Goal of the exercise:
Would you output the entries below only from the line containing "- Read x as" through the line containing "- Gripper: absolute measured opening", exactly as they stand and with both ends included?

Exercise data:
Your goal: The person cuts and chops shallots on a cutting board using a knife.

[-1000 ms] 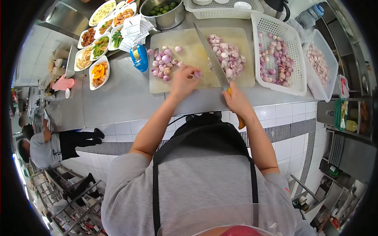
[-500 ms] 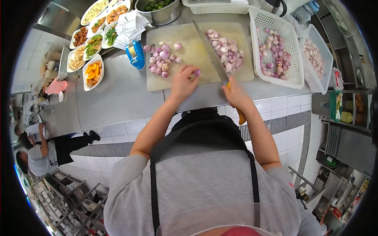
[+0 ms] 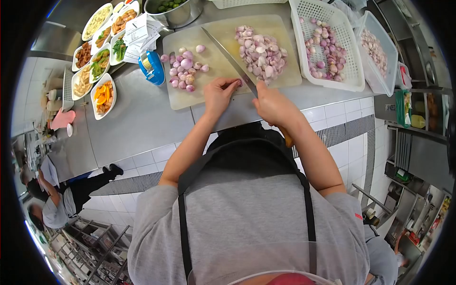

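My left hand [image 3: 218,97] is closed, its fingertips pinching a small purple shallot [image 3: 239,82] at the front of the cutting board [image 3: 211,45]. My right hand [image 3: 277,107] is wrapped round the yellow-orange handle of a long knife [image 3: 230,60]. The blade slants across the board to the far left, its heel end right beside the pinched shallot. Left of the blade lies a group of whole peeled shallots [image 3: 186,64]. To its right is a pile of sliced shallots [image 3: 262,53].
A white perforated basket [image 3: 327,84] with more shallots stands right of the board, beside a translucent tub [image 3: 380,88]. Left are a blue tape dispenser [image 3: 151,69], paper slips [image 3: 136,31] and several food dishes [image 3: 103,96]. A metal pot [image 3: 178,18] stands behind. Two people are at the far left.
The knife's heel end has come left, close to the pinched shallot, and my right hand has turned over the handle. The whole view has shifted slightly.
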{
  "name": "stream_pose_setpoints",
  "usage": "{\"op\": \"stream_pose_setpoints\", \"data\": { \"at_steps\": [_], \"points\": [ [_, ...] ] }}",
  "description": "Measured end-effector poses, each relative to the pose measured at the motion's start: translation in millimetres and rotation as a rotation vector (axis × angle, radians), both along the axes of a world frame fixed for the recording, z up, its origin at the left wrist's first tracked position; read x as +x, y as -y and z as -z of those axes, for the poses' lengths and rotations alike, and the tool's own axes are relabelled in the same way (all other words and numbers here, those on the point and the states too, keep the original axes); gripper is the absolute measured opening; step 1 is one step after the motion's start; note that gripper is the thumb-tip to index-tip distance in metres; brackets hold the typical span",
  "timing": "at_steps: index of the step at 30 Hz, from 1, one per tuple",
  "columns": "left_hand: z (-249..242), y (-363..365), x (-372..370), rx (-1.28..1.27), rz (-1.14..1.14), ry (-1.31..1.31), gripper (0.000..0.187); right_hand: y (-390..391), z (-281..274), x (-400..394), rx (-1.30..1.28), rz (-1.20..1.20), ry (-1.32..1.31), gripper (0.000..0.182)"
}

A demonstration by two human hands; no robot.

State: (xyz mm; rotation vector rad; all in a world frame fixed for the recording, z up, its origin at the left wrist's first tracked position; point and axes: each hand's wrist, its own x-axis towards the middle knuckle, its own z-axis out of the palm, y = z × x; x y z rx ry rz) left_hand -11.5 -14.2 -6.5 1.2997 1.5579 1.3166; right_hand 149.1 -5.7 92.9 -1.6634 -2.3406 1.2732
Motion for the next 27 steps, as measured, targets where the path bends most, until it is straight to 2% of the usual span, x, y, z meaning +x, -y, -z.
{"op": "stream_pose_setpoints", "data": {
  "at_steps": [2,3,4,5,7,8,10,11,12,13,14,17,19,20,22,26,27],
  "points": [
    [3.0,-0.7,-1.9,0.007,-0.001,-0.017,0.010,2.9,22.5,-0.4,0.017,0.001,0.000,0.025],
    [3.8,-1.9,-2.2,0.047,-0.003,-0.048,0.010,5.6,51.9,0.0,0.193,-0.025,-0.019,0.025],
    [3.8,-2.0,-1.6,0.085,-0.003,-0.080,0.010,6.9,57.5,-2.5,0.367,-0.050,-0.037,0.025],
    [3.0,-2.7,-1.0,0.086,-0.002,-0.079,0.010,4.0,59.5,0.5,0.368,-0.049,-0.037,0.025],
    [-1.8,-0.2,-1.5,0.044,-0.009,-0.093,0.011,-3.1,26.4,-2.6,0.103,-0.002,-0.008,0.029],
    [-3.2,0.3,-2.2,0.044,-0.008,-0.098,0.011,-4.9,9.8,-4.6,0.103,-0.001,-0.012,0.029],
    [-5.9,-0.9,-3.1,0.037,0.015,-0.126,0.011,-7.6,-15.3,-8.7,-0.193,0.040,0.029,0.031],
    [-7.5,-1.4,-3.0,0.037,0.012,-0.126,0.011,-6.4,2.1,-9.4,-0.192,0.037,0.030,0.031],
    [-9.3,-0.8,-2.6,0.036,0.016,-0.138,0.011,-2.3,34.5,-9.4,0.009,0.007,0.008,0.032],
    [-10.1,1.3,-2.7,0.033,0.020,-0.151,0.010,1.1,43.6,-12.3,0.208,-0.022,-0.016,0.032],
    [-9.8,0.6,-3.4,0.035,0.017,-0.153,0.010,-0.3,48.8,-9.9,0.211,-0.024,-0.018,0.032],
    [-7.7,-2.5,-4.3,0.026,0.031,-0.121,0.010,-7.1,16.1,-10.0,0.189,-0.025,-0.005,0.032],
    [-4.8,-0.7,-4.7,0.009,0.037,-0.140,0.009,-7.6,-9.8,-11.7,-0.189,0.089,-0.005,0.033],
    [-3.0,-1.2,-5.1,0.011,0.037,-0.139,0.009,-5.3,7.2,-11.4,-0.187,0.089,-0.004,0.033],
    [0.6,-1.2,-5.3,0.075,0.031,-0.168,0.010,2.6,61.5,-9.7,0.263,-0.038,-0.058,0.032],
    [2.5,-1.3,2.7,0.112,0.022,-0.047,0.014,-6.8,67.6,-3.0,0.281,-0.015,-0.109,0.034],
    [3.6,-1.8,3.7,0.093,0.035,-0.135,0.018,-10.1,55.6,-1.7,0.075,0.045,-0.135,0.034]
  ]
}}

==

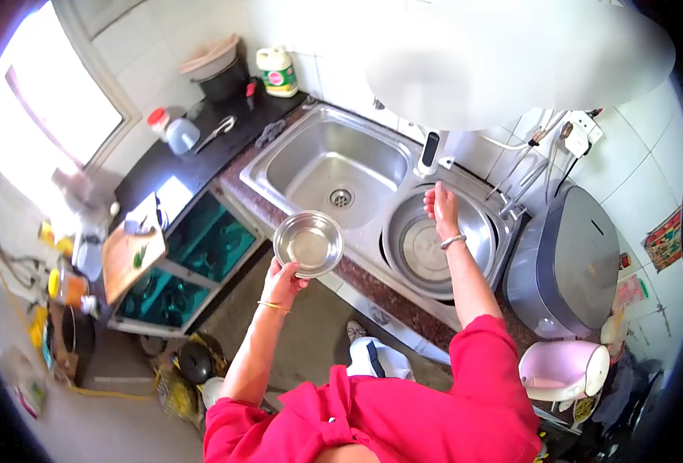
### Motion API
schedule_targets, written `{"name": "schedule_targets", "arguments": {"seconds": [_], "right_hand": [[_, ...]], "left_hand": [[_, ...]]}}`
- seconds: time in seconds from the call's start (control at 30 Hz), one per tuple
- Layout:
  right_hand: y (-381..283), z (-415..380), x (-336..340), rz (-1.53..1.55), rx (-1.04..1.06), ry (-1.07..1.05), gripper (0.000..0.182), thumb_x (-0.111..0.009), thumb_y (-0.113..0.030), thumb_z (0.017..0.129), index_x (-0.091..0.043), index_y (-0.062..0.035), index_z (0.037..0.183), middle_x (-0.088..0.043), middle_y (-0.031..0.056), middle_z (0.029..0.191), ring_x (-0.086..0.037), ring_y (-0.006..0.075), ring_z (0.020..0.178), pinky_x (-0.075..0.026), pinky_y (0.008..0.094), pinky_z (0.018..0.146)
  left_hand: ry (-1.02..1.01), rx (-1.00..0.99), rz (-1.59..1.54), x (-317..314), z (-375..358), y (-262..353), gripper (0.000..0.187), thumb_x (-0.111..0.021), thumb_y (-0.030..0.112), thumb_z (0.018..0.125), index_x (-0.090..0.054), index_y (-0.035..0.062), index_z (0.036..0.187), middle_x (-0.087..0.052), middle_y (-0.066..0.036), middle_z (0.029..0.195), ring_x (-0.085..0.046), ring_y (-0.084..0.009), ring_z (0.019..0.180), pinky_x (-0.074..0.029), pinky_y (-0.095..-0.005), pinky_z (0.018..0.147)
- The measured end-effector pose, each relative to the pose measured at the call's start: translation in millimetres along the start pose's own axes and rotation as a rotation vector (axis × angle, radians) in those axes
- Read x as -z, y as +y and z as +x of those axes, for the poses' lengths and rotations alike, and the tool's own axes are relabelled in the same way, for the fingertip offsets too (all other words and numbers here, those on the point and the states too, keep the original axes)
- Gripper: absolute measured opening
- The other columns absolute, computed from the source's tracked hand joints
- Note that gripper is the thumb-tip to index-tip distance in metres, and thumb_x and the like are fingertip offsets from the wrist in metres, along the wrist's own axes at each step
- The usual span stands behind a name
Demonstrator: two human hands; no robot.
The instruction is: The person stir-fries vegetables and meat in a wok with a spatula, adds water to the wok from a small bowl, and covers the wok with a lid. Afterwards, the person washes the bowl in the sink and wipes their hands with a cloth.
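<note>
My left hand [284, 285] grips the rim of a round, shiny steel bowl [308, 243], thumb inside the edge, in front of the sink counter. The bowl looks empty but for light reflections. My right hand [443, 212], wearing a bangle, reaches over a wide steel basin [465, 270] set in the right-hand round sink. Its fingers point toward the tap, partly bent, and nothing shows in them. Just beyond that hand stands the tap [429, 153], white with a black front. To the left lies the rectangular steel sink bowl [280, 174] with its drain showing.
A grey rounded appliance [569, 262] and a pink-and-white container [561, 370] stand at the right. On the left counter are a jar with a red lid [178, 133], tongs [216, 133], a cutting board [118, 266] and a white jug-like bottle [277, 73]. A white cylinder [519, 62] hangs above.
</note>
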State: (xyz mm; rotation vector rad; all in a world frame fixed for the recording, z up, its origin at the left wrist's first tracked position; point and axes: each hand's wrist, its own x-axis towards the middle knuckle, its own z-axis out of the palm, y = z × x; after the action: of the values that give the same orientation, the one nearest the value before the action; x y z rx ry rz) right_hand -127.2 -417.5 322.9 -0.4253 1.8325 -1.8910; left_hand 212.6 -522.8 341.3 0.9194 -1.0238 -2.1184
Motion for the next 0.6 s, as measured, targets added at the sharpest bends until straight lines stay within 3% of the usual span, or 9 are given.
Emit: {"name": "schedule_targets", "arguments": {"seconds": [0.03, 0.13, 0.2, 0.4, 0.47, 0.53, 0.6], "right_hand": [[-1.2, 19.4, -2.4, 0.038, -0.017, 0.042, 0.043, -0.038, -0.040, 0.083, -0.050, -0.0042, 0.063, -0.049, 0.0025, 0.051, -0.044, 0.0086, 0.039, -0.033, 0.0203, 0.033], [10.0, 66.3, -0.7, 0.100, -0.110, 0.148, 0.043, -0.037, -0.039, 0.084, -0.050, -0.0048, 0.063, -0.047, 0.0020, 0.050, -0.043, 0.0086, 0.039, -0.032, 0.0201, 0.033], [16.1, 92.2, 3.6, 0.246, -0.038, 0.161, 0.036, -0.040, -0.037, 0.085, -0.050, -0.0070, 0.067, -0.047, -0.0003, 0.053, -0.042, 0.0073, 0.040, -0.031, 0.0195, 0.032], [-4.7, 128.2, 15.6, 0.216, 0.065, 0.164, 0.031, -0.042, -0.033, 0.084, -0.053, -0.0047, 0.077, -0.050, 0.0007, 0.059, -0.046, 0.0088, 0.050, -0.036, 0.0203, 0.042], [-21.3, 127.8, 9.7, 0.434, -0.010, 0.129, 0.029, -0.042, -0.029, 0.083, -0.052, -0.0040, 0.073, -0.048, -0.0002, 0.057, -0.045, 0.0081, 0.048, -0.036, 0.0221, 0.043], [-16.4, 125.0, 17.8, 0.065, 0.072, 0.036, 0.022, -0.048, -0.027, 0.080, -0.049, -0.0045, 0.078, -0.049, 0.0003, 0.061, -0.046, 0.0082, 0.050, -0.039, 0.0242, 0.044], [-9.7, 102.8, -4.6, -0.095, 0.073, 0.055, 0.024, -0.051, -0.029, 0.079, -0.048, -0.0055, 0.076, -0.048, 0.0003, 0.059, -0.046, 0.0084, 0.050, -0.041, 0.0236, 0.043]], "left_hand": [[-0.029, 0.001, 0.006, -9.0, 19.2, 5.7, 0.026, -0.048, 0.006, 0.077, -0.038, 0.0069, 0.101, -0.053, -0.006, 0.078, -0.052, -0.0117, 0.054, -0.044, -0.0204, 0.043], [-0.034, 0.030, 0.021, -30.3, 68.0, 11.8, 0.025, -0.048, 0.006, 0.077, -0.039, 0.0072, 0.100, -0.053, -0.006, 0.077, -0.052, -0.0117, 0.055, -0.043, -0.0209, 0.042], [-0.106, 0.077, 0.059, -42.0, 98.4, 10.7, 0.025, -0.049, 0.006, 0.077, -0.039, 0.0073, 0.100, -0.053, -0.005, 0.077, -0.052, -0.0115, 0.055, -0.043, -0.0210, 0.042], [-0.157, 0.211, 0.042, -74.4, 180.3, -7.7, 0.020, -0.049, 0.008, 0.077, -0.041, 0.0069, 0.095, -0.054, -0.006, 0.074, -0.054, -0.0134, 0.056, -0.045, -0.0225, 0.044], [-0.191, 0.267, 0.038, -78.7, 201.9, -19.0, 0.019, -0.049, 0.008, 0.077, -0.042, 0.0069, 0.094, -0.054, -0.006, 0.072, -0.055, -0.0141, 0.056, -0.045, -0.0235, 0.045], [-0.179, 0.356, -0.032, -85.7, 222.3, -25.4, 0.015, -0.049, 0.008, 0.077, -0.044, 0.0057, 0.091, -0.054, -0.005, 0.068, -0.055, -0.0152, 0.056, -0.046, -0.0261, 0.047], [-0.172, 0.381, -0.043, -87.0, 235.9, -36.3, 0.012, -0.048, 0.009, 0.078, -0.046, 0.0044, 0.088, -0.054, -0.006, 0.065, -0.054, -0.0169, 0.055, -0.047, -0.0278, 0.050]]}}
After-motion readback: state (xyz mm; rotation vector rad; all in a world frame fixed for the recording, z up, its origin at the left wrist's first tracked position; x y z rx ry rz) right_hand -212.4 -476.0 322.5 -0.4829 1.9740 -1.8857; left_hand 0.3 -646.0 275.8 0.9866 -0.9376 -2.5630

Result for this exercise:
- Read x as -z, y as +y and z as +x of those axes, for the poses' lengths and rotations alike, and the tool's own axes are relabelled in the same way, for the fingertip offsets too (all other words and numbers here, those on the point and the states too, keep the original axes)
- Gripper: absolute measured opening

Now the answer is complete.